Final Answer suppose to be Q! + R! + S!

I cant seem to figure out what to do next. Im not aware of any law that can be applied here...though I do notice in both expressions B! and R! may have something to do with it respectively?

Thanks!

#### t_n_k

Joined Mar 6, 2009
5,455
A!B! + B!C + A! + B! + C!

A!(B! + 1) + B!(C + 1) + C!

what's next?

#### t_n_k

Joined Mar 6, 2009
5,455
I don't think your second question partial solution is correct - if that's the given solution.

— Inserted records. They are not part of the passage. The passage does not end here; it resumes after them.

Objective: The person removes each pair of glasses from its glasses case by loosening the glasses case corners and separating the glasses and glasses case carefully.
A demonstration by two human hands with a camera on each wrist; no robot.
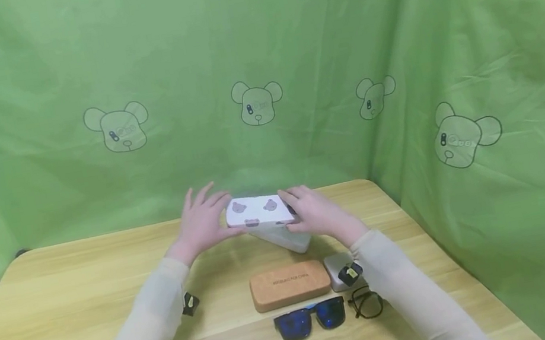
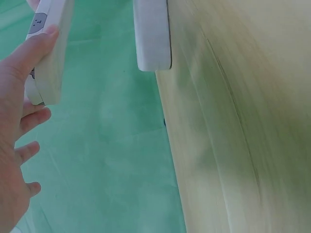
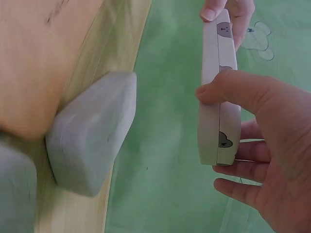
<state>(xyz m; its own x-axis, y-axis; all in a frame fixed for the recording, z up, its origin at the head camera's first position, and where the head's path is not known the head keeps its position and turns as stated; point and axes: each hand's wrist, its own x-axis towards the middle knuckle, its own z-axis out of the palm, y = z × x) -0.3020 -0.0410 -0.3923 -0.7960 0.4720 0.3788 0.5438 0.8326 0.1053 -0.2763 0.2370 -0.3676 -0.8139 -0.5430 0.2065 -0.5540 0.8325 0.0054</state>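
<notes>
Green bear-print curtains (image 1: 175, 42) behind and beside a wood-grain table (image 1: 79, 310) suggest a screened-off booth.

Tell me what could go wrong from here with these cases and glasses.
The bear-print case is held off the table by the fingers of the left hand and right hand; if either grip slips, it might fall and perhaps hit the pale case lying close by.

The round glasses lie uncased right beside the right sleeve, so that arm could brush them if it draws back.
</notes>
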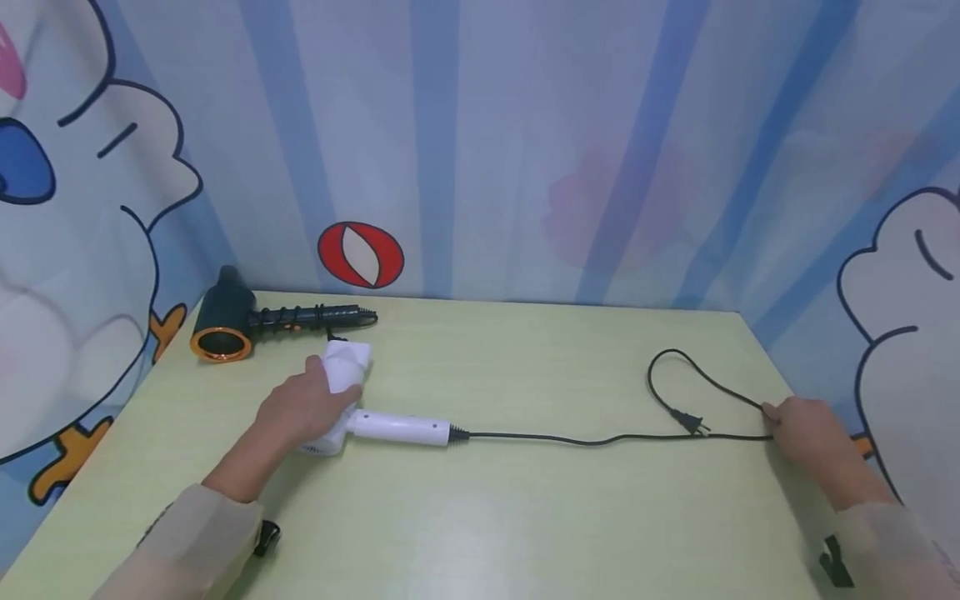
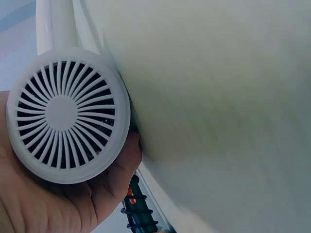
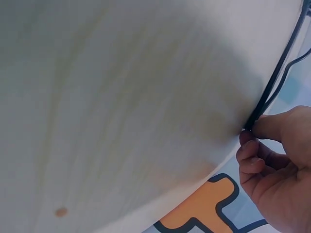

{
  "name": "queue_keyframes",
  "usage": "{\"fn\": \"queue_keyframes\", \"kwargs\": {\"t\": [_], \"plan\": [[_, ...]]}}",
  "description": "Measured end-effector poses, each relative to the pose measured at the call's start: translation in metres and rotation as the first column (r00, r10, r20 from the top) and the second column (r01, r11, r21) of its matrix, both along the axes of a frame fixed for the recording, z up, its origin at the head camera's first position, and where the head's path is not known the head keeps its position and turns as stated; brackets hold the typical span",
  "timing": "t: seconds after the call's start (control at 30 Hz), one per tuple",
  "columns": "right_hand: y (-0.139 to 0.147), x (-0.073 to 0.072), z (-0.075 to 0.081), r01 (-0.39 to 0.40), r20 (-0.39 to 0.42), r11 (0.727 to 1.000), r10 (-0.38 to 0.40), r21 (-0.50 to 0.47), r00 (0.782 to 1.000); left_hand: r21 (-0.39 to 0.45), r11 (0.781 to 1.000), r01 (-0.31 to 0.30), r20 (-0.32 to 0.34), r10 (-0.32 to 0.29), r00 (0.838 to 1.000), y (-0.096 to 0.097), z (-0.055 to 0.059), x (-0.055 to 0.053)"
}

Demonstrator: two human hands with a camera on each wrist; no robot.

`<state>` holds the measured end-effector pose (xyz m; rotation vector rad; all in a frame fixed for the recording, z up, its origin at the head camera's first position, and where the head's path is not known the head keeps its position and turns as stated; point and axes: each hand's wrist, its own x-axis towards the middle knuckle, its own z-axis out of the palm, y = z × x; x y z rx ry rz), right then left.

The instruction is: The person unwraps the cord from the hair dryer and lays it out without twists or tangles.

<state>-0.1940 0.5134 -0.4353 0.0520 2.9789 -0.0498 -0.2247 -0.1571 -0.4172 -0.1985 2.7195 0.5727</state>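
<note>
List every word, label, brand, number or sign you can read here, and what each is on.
None can be read in any view.
White hair dryer: tiny marks on its handle, too small to make out; the left hand covers part of its body.
Dark hair dryer: no legible lettering.
Plug: too small to tell.
Backdrop: printed pictures, no lettering seen.

Two hair dryers (image 1: 397, 428) (image 1: 228, 304) lie at and beyond the left hand (image 1: 307, 406); apparently one plug (image 1: 688, 422) lies near the right hand (image 1: 813, 442).
</note>
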Motion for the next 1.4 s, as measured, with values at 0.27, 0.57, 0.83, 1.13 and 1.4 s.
{"fn": "queue_keyframes", "kwargs": {"t": [0.27, 0.57, 0.83, 1.13, 1.4], "plan": [[0.01, -0.002, -0.001, -0.036, -0.043, 0.997, 0.039, 0.07, 0.998, -0.011, 1.0, 0.028, -0.02, -0.028, 0.999, 0.017, -0.002, -0.019], [-0.001, -0.003, 0.006, -0.097, -0.064, 0.989, 0.104, 0.111, 0.993, -0.011, 0.999, 0.03, -0.02, -0.031, 0.999, 0.034, 0.002, -0.033], [-0.044, -0.002, 0.001, -0.315, -0.248, 0.945, 0.326, 0.083, 0.912, -0.024, 0.999, 0.022, -0.007, -0.022, 1.0, 0.038, 0.002, -0.039], [-0.081, -0.007, 0.002, -0.531, -0.293, 0.846, 0.522, 0.056, 0.801, -0.019, 0.999, 0.026, -0.009, -0.026, 1.0, 0.038, 0.0, -0.042], [-0.113, -0.03, -0.002, -0.57, -0.302, 0.821, 0.55, 0.025, 0.779, -0.023, 0.999, 0.025, -0.025, -0.025, 0.999, 0.037, -0.004, -0.041]]}}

Can you post the original question?

#### justtrying

Joined Mar 9, 2011
435
for the second part try factoring out R!

Q!+S!+R!(1+S+QR!) =

is there any law you can apply now? think of 1+X = X

p.s. even before grouping, you can simplify R!R! - recall XX = X

#### RyanKim

Joined Sep 18, 2011
37
Ahh thanks T_N_K I think I got the first bit...(X + 1) = 1. For the second part perhaps I should have added brackets but that was the given solution by my prof.

Q! + R! + S! + (R!S + QR!R!)

So I guess R!R! = R! therefore (R!S + QR!) = R! ? Then Q! + R! + S! + (R!) = Q! + R! + S! Since ( X + X = X)?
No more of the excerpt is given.